Blog politique des membres de Republique et Socialisme en Bretagne
Cette situation résulte, pour l’essentiel, de choix politiques associant le Parti socialiste et la droite : Acte Unique (1985-1987), traité de Maastricht
(1992), pacte de stabilité et de croissance (1997), OMC (1994), traité de Lisbonne (2008), copie conforme du projet de traité constitutionnel rejeté, trois ans avant, par 55 % du peuple
français.
L’adoption de la monnaie unique en réponse à la réunification allemande a été une monumentale erreur de nos classes dirigeantes, toutes tendances confondues
: l’euro est un mark-bis. Or, le mark était une monnaie faite pour l’Allemagne, qui dispose d’un fort tissu de PMI exerçant pour la plupart, dans leur spécialité, un monopole technique à
l’échelle mondiale. L’euro convient à l’Allemagne mais pas à la France dont les exportations dépendent beaucoup plus des prix. L’euro, cela va sans dire, convient encore moins aux pays
sous-industrialisés de l’Europe du Sud. C’est de surcroît une monnaie surévaluée qui écrase notre compétitivité et celle de la plupart des pays européens. On ne peut envisager de réindustrialiser
le pays sans un euro durablement moins cher.
La crise financière et économique mondiale de 2008-2009 et la crise de l’euro de 2010 viennent sanctionner une autre erreur majeure d’orientation,
l’acceptation de la dérégulation néolibérale et le choix de construire l’Europe sans, voire contre, ses nations. L’Europe, dès avant le traité de Lisbonne s’était dotée d’institutions
(Commission, Cour de justice) permettant de verrouiller les pays de l’Union au sein de ce modèle. Ces choix mortifères n’ont pu procéder que d’un profond manque de confiance de la France en
elle-même, lui-même né du doute issu des malheurs de notre Histoire dans la première moitié du vingtième siècle. C’est cette confiance qu’il faudra restaurer et d’abord pour redresser l’Europe
qui a besoin d’une France forte.
Le capitalisme financier que nous avons laissé s’installer depuis la fin des années 1980 est un système de prédation : il confisque au profit de la sphère
financière les bénéfices de l’économie réelle. Ce système qui a explosé en vol en 2008 a été ravalé avec l’appui massif des Etats, c’est-à-dire des contribuables. Mais tout est reparti comme
avant : aux Etats-Unis, comme en Europe, les banques ont renoué avec les super profits et avec des bonus extravagants.

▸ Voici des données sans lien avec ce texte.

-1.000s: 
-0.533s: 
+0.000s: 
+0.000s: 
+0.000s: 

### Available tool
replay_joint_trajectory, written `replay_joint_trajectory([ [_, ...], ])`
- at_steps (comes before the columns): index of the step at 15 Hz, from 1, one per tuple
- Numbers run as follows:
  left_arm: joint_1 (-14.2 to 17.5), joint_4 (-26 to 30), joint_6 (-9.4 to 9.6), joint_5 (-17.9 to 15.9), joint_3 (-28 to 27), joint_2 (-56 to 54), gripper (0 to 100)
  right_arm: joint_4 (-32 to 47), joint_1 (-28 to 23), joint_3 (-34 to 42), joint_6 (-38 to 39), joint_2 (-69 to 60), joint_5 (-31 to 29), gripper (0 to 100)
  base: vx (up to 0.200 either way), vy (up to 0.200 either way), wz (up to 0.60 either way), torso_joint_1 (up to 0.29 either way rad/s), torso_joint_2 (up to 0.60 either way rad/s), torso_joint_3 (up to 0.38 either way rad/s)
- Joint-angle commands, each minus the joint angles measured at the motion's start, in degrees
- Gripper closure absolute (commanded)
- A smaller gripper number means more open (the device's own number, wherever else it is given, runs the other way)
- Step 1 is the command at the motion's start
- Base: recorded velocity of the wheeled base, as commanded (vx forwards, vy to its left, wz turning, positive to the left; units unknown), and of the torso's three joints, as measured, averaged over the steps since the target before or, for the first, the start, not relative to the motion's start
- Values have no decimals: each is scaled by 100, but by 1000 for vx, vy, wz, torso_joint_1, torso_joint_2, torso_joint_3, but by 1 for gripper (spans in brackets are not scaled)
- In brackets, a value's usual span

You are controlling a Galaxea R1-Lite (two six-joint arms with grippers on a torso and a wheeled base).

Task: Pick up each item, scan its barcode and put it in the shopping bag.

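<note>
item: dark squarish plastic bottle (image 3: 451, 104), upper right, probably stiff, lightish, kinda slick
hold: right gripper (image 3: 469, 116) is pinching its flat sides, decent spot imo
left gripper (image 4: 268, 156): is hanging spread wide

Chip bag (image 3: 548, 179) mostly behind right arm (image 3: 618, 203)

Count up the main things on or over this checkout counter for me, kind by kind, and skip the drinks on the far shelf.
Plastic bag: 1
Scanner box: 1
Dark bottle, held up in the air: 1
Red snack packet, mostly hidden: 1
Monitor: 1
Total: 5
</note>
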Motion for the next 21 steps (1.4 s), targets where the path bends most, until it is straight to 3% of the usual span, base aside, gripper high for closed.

Parallèlement, la crise de l’euro n’a été que reportée par la mise en place de mécanismes de stabilisation insuffisants pour renflouer les pays qui
chavirent. Les économies des pays dits « périphériques » sont engagées dans un cercle vicieux de récession, entraînant moins-values fiscales, déficits budgétaires accrus, et explosion de
l’endettement public. Les plans d’aide peuvent se surajouter les uns aux autres : ils ne font que reculer l’échéance, dès lors que la tendance récessive de l’économie n’a pas été renversée par
une politique de croissance conçue et mise en œuvre à l’échelle européenne, ce que ni l’organisation de l’UE ni la volonté des Etats qui la composent ne permettent aujourd’hui.